## TASK ITEM
Take each line of the listing that has the string "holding" and report it.

========

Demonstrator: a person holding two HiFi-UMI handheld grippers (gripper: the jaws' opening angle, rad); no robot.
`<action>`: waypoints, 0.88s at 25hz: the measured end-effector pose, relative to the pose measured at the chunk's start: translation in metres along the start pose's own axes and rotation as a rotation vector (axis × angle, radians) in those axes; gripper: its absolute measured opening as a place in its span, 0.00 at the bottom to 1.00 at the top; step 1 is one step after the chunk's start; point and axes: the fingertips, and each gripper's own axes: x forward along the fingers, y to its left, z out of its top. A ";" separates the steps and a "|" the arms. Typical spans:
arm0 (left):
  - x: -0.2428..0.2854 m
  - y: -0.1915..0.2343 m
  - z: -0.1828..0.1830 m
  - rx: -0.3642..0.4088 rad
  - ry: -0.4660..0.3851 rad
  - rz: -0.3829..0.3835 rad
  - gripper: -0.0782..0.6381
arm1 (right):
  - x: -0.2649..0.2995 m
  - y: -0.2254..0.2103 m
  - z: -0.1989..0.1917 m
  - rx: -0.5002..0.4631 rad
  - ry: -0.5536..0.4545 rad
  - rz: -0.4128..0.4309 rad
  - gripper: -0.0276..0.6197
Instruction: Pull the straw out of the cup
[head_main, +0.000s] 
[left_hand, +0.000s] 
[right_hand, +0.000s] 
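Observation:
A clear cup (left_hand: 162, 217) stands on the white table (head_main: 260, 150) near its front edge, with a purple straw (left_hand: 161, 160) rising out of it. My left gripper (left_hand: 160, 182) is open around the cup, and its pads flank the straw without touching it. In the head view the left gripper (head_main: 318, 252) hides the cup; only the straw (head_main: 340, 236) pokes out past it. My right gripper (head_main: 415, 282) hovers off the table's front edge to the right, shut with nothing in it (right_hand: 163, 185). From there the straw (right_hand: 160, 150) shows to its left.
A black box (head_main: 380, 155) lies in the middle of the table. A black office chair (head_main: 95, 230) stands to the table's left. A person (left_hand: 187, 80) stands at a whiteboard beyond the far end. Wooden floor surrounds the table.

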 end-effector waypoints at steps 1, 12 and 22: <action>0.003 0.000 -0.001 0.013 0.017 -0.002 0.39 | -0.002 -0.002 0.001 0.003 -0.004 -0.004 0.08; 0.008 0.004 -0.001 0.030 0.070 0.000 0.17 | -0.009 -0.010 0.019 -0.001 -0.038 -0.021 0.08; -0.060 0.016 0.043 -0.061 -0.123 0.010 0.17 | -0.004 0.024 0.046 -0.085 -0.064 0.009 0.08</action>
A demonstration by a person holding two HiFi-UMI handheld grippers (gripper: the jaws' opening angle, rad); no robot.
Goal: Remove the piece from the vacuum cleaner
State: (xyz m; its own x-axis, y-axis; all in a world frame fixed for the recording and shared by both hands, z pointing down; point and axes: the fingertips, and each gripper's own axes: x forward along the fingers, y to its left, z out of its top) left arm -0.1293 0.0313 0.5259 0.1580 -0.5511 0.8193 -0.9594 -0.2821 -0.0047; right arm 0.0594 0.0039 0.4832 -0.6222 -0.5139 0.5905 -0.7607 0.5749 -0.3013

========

## WORKED SOLUTION
Demonstrator: a person holding two HiFi-UMI handheld grippers (gripper: the jaws' opening angle, rad); no robot.
A demonstration by a person holding two HiFi-UMI handheld grippers (gripper: the jaws' opening angle, rad); no robot.

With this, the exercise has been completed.